A collective obligation to empower the girl child

A collective obligation to empower the girl child
Students participating in slogan writing during the seminar held on September 25.

 

Seminar on `Beti Bachao Beti Padhao Yojhana’ held at Mt Carmel School, Longleng

 

Morung Express News
Longleng | September 25

 

A one day seminar on the `Beti Bachao Beti Padhao Yojhana’ was held at Mt. Carmel School, Longleng on September 25.

 

The seminar was organised for the girl students from class 7 to 10 and also for the mothers with Akangjungla from The Morung Express as the resource person. It was organized with the objectives to raise awareness on girl child empowerment through the medium of education and “celebrating the birth of a girl child and being proud of them just as we are about our boys.”

 

The speaker focused on the objectives of the ‘Beti Bachao Aeti Padhao’ scheme which was introduced by the Government of India in the year 2015 after recognizing that “coordinated and convergent efforts are needed to ensure survival, protection and empowerment of the girl child.” The core objectives of this scheme are: Prevention of gender biased sex selective elimination: Ensuring survival protection of the girl child; Ensuring education and participation of the girl child.

 

Based on interactions in the context of Longleng town, the speaker highlighted some common problems identified in general related to girl child and women.
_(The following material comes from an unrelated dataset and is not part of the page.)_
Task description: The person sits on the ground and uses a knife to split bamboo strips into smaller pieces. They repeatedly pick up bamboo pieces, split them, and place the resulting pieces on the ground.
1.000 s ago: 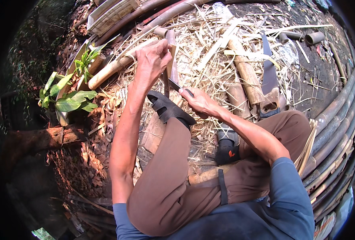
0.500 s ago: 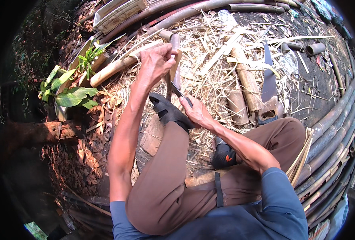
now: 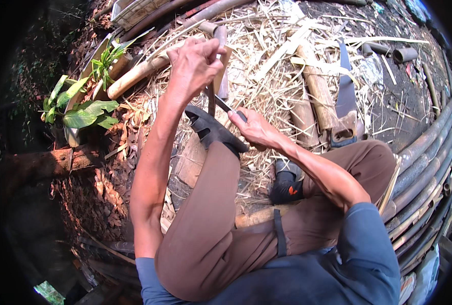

It was pointed out that financial problem was one of the major concerns which leads to gender discrimination and in such cases “most of the children in the families cannot continue their studies or they either end up studying in government Schools.

 

This also encourages the preference of male child to get education while the girl child is often not given the same privilege due to financial restraints. It was also identified that in some cases, there is a disparity in the quality of education due to unawareness and illiterate parents.

 

Stressing on the importance of education, the speaker shared that educated women and girls have better opportunities and life choices; they have a greater voice in family and community affairs and more likely to participate in decision making; they have better job opportunities and are more able to contribute to the family income; educated mothers are more likely to send all their children to school; educated girls have healthier pregnancies, resulting in lower maternal mortality rates etc.

 

Referring to the global goals set by the United Nation and partners including the UN Foundation to celebrate International Day of the Girl on October 11 and the extraordinary power of girls in our world, the speaker reaffirmed that, “It’s her right. More than an issue of gender, this is a human rights issue and every girl has the right to go to school, stay safe from violence, access health services and fully participate in her community.”

 

She stated that educated and empowered girls build healthier families, become an important key to breaking the cycle of poverty for families by investing back into her family and also strengthens economies and therefore it should be the heart of every human kind to support this cause.

 

“More than anything else, educating, and empowering a girl child is the right thing to do and therefore we have the collective obligation to guard her rights and support her welfare,” she stated in conclusion.

 

As part of the seminar a practical exercise was conducted to make an assessment and anaylse on the subject matter with women participants from the age group of 12 to 43 years.

 

The youngest participant, Lemla (name changed) stated that a male child is preferred in the family and society because he earns more money. She also cited that the main cause for declining sex ratio is due to literacy, unawareness and social belief.

 

While majority of the girls students stated that to stop gender preference of child, the solution would be “increase awareness in schools, churches etc,” some added that measures like fixed limit to the number of children in the family; preventing use of sex-selection technologies etc can also help.

 

Sanu (name changed), a 22 year old young mother who believes that selective child abortion is wrong, agreed that “getting education will help to make the decision and also “a girl child should get equal opportunities in all fields.”
The oldest participant, 43 year old Yashila (name changed) was of the opinion that to bring change and to empower girl child, both male and females should be treated as equal; there should be support for girls in crisis; and also demand the authorities concerned for health services.

 

The girl students also participated in slogan writing based on the theme of girl child empowerment.

 

Earlier, the programme was chaired by Talienla. Invocation was by Temsunaro while recitation of a poem dedicated to every girl child titled ‘Bouquet of Flowers’ was done by Ayen.

 

The welcome address was delivered by Amenla T Imsong, Headmistress; song presentation by Chubum, a short skit by class 7 students and benediction by Manphen. The seminar concluded with light refreshment.